Kirstie Allsopp, Kirstie’s Vintage Home

Kirstie Allsopp has explored her love of crafts with her previous series Kirstie’s Handmade Britain, Kirstie’s Homemade Christmas and Kirstie’s Homemade Home. Now in Kirstie’s Vintage Home she helps people refresh their homes by showing them the craft skills they need to revamp their furniture and interiors and get their places looking the way they want…

You’ve said that you believe everyone has a craft in them.
I promise you. Everyone. Because it’s so diverse. You have got it in you. It’s just a matter of finding it.

Did the people you help in Kirstie’s Vintage Home take to the crafting, or did they struggle?
Some people struggled with making things. We had one person who struggled with sowing and he was frankly disastrous. And he’d never bought anything second hand in his life. By the time he’d finished he had made the most beautiful lamp and was a car boot and antiques market legend!

And did you decorate furniture that people ended up hating?
No, it’s very consultative because I’m not good when it’s not. I know that TV production people can make people do anything. If they don’t think the contributors are happy I get a bit upset about it. So no, touch wood. Someone might come out and say, ‘Actually it was a horrific experience and I didn’t like what they did,’ but I hope not.

Was it easy to persuade people to adopt your vision for their homes?
Ah. Good question. I think that you don’t apply to be on the show if you aren’t confident about me.

You help transform five homes, but you also help with a vintage wedding don’t you?
It was great but I was very nervous about it, I really was, because I didn’t want anything to go wrong. It was heavenly though. It was the first day the sun shone this summer. We were all completely panicked about the weather.

You know what TV folk are like — they are obsessed with TV. How can we make this show good? I sat everyone down and said, ‘Right. For starters, when they say, “I do,” and you realise you haven’t got the shot you wanted, you can’t ask them to say it again. This is a real wedding. We are lucky to be a part of this. Can you please remember that it’s not a TV show with a wedding in it, it’s a wedding with some cameras in it.’

We created this marquee, this wedding room for the day, which just looked so beautiful. They never felt that their wedding had been intruded on in any way. They sent me the most lovely letter. It was one of the most treasured thank you letters I’ve ever had.

Was there a theme to the wedding?
He is in the army and what was quite important to the family is that it had a slightly military feel, and a bit of an old-fashioned feel. A big part of it was getting friends and family to participate in making things. Certain people were asked to bring a pudding. I did a strawberry cheesecake. The pudding table looked absolutely beautiful.

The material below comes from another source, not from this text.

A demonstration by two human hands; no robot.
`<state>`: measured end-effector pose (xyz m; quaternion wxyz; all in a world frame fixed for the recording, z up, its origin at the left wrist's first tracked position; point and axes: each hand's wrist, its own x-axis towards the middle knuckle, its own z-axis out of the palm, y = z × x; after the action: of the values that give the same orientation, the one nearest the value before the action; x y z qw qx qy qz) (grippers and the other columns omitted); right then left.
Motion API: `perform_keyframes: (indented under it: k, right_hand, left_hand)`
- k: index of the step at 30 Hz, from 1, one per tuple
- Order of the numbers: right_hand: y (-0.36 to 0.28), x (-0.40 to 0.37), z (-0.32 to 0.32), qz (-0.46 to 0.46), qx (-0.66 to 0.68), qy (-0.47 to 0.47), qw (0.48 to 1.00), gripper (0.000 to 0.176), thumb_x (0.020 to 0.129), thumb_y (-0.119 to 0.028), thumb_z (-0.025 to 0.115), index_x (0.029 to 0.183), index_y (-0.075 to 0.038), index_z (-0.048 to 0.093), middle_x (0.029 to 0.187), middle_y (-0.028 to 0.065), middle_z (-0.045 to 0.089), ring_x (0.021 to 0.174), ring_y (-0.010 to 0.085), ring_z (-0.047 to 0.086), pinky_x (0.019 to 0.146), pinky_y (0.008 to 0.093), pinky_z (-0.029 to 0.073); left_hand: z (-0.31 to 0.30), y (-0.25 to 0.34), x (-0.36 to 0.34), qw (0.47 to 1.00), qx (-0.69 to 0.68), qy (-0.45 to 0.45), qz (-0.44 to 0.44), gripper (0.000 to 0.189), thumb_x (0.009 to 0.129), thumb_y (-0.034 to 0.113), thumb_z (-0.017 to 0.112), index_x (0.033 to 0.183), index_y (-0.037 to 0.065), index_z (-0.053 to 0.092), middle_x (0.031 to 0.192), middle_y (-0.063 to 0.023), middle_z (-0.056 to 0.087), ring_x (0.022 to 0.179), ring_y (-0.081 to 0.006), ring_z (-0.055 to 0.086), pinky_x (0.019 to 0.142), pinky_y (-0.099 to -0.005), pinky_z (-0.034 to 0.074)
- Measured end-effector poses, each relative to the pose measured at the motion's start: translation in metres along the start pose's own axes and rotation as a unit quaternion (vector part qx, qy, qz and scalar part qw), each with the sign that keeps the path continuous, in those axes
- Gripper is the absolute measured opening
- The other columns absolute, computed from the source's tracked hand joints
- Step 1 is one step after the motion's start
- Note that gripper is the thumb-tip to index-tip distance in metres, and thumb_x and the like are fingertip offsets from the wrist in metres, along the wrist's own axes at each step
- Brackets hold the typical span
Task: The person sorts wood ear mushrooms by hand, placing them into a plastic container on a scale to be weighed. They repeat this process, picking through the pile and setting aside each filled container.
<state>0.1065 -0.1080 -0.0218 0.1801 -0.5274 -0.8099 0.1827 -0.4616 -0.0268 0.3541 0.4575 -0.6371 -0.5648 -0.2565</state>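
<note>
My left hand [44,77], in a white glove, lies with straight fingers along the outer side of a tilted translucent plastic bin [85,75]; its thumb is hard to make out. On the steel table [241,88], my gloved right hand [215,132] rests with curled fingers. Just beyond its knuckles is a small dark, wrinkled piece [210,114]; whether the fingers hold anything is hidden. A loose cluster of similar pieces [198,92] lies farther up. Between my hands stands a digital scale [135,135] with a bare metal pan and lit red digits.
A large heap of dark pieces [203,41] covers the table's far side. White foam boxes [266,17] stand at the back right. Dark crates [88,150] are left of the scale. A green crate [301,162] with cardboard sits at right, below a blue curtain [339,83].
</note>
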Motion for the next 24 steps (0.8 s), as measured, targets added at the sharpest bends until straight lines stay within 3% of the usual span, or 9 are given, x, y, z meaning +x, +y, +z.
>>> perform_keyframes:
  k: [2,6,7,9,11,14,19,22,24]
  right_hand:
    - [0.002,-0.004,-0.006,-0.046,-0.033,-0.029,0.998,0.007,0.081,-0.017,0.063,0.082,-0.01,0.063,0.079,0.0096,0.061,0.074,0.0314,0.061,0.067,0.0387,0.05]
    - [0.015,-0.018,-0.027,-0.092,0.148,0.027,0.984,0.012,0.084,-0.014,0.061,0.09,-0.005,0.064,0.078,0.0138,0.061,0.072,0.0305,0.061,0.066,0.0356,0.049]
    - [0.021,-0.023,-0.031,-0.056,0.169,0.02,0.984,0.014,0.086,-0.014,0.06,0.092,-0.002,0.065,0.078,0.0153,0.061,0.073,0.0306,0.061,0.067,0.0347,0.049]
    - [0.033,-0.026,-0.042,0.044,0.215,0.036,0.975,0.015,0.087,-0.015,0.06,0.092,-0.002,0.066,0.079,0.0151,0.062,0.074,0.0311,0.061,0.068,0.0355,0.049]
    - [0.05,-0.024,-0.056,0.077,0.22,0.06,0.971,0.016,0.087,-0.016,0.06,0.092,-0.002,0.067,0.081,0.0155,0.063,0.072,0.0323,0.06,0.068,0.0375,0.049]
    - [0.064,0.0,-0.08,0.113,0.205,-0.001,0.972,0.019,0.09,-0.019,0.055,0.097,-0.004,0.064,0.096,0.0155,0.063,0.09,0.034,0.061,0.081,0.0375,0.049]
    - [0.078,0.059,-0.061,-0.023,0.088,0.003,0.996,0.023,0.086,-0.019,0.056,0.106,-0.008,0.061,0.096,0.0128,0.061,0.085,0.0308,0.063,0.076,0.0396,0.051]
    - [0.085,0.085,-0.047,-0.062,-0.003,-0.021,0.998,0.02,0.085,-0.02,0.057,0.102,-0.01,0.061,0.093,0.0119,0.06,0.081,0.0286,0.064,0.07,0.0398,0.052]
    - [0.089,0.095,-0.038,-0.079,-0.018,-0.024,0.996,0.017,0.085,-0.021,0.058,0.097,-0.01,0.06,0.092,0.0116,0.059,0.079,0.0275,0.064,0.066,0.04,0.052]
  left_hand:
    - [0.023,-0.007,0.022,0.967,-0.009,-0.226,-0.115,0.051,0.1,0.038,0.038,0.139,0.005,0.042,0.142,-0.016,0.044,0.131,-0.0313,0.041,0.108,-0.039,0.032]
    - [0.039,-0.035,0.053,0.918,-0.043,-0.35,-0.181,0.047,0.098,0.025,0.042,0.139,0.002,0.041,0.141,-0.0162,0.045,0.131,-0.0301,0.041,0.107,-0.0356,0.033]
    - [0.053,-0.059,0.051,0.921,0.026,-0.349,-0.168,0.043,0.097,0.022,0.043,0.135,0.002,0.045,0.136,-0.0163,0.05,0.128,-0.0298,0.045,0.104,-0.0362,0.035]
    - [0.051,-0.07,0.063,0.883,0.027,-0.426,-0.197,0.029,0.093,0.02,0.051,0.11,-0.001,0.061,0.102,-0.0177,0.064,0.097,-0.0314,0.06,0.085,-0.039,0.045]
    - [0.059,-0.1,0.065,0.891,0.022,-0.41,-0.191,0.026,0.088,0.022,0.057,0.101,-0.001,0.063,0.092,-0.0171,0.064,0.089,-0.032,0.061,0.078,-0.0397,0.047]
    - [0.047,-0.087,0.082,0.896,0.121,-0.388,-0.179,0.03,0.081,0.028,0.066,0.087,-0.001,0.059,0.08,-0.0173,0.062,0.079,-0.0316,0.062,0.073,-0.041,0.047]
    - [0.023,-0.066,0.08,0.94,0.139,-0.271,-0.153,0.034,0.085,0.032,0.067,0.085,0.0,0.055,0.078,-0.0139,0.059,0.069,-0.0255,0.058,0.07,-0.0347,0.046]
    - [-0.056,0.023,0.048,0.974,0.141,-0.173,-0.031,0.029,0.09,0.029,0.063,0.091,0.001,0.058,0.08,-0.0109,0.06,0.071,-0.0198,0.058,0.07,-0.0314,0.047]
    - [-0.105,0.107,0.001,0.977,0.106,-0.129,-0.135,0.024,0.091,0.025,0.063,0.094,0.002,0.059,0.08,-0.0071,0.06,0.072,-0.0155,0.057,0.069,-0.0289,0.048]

Where did your love of crafts and vintage come from?
It’s genetic to a certain extent in that my father’s an antique dealer and my mother is an interior decorator. I was brought up very fortunately in a large country house full of old things. My mother’s sewing machine had a special place in the kitchen. She would make things and she can alter anything. I went to a party recently that my mother was at. It was the 60th of a friend of my parents and she was wearing a dress that I borrowed from her 23 years ago to wear to the 21st birthday party of one of my greatest friends. That’s quite something to be able to keep something that long.
I don’t do chucking out. My other half doesn’t do chucking out. His parents have the most extraordinary antique shop in Kensington Church Street, and they have run it for 50 years.

You pick up things from auctions, antique and flea markets, and even on the side of the road. Have you ever been defeated by anything you’ve collected?
I’m defeated by something at the moment. I don’t know how it entered our home because my other half gets things willy nilly as well. He won’t let me reupholster anything, so I have to deal with what something is covered with. Usually I get some new cushions and I can get a throw over it, and you can cover it up. But there’s a sofa floating around our house in Devon and I keep moving it from room to room and I can’t make it work anywhere. It’s driving me bananas! This is said with feeling.

Have you got some simple tips for people to revamp their own home and give it a vintage feel?
Whether you’re into vintage or not, often when you move in you just plonk furniture down in the room you think it should be in. You don’t really think is that the best room for it to be in. So sometimes just moving stuff around the room or the house is a good way of moving forward if you want to freshen up. I’m always thinking how can you freshen up without spending money.
Secondly, I’m a big wallpaper fan. So a really pretty wallpaper — and there are a lot of really good value ones — is a very good start if you want to make something feel a bit more old-fashioned. Then just get familiar with your local car boot sales — find out where your local authority dump is, where people will take things and you can pick things up.